EXERCISE AIM
Print each entry verbatim.
Segment Start: EXERCISE MATERIALS
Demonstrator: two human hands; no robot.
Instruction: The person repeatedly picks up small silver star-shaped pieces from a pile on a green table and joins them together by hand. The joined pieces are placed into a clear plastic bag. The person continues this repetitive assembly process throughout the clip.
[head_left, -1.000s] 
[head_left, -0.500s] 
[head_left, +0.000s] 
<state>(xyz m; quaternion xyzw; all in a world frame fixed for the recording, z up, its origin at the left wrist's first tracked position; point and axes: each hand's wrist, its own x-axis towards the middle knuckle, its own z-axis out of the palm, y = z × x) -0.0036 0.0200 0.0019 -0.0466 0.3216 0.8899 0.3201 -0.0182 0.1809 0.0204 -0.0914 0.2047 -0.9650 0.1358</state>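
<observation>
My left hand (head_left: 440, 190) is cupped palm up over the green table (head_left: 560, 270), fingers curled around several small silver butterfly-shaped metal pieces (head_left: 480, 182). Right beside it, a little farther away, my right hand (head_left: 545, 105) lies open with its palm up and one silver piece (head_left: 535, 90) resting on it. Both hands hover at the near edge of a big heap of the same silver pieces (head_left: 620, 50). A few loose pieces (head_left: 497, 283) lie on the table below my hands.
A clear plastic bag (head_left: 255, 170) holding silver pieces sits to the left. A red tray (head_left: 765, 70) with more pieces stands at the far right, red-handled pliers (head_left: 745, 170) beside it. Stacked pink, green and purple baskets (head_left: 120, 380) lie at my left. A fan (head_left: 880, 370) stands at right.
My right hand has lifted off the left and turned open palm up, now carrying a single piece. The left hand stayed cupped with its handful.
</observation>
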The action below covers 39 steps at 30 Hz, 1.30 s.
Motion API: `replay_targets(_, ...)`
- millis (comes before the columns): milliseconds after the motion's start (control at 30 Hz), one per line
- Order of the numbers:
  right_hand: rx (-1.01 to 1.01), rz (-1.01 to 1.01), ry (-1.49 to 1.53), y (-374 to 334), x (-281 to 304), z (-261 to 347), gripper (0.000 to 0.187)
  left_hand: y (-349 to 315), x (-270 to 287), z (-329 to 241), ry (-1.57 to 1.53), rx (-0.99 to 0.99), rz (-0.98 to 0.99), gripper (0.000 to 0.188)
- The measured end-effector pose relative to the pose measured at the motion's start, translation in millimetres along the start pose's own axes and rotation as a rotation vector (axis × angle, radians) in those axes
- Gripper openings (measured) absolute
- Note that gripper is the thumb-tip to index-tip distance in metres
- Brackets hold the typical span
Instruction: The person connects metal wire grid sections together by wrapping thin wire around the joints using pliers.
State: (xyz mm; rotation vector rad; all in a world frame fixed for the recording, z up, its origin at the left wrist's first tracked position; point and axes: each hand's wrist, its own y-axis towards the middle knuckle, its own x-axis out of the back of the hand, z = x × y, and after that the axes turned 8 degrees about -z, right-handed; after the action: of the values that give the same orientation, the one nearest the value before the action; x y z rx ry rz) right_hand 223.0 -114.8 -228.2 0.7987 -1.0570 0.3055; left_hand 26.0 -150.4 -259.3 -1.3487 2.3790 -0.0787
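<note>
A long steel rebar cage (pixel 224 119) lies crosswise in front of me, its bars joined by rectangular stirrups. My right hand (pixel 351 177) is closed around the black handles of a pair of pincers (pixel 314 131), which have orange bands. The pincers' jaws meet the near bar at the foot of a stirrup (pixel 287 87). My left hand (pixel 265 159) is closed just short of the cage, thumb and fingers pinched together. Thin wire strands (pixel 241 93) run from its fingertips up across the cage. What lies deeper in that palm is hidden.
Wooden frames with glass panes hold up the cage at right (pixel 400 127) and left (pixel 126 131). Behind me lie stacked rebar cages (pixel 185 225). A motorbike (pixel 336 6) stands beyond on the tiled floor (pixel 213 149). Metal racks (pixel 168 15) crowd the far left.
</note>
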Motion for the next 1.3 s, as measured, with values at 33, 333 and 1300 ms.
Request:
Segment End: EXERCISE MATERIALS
SOLUTION TO THIS EXERCISE
Demonstrator: two human hands; no robot.
Instruction: The person repeatedly picks up small silver star-shaped pieces from a pile on a green table and joins them together by hand. The joined pieces are placed into a clear plastic bag. The person continues this repetitive assembly process throughout the clip.
[head_left, -1.000s] 
[head_left, -0.500s] 
[head_left, +0.000s] 
<state>(xyz m; quaternion xyzw; all in a world frame fixed for the recording, z up, its origin at the left wrist's first tracked position; point and axes: each hand's wrist, its own x-axis towards the middle knuckle, its own z-axis out of the palm, y = z × x) -0.0036 0.0200 0.0019 -0.0466 0.3216 0.8899 0.3201 -0.0182 0.1809 0.0204 -0.0914 0.2047 -0.9650 0.1358</state>
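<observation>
My left hand (head_left: 440, 190) is cupped palm up over the green table (head_left: 560, 270), fingers curled around several small silver butterfly-shaped metal pieces (head_left: 480, 182). Right beside it, a little farther away, my right hand (head_left: 545, 105) lies open with its palm up and one silver piece (head_left: 535, 90) resting on it. Both hands hover at the near edge of a big heap of the same silver pieces (head_left: 620, 50). A few loose pieces (head_left: 497, 283) lie on the table below my hands.
A clear plastic bag (head_left: 255, 170) holding silver pieces sits to the left. A red tray (head_left: 765, 70) with more pieces stands at the far right, red-handled pliers (head_left: 745, 170) beside it. Stacked pink, green and purple baskets (head_left: 120, 380) lie at my left. A fan (head_left: 880, 370) stands at right.
My right hand has lifted off the left and turned open palm up, now carrying a single piece. The left hand stayed cupped with its handful.
</observation>
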The action below covers 39 steps at 30 Hz, 1.30 s.
Motion API: `replay_targets(_, ...)`
- millis (comes before the columns): milliseconds after the motion's start (control at 30 Hz), one per line
- Order of the numbers:
  right_hand: rx (-1.01 to 1.01), rz (-1.01 to 1.01), ry (-1.49 to 1.53), y (-374 to 334), x (-281 to 304), z (-261 to 347), gripper (0.000 to 0.187)
  left_hand: y (-349 to 315), x (-270 to 287), z (-329 to 241), ry (-1.57 to 1.53), rx (-0.99 to 0.99), rz (-0.98 to 0.99), gripper (0.000 to 0.188)
- The measured end-effector pose relative to the pose measured at the motion's start, translation in millimetres along the start pose's own axes and rotation as a rotation vector (axis × angle, radians) in those axes
- Gripper openings (measured) absolute
- Note that gripper is the thumb-tip to index-tip distance in metres
- Brackets hold the typical span
Instruction: The person connects metal wire grid sections together by wrapping thin wire around the joints using pliers.
State: (xyz mm; rotation vector rad; all in a world frame fixed for the recording, z up, its origin at the left wrist's first tracked position; point and axes: each hand's wrist, its own y-axis towards the middle knuckle, its own x-axis out of the back of the hand, z = x × y, and after that the axes turned 8 degrees about -z, right-handed; after the action: of the values that give the same orientation, the one nearest the value before the action; x y z rx ry rz) right_hand 223.0 -114.8 -228.2 0.7987 -1.0570 0.3055; left_hand 26.0 -150.4 -259.3 -1.3487 2.3790 -0.0787
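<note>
A long steel rebar cage (pixel 224 119) lies crosswise in front of me, its bars joined by rectangular stirrups. My right hand (pixel 351 177) is closed around the black handles of a pair of pincers (pixel 314 131), which have orange bands. The pincers' jaws meet the near bar at the foot of a stirrup (pixel 287 87). My left hand (pixel 265 159) is closed just short of the cage, thumb and fingers pinched together. Thin wire strands (pixel 241 93) run from its fingertips up across the cage. What lies deeper in that palm is hidden.
Wooden frames with glass panes hold up the cage at right (pixel 400 127) and left (pixel 126 131). Behind me lie stacked rebar cages (pixel 185 225). A motorbike (pixel 336 6) stands beyond on the tiled floor (pixel 213 149). Metal racks (pixel 168 15) crowd the far left.
</note>
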Motion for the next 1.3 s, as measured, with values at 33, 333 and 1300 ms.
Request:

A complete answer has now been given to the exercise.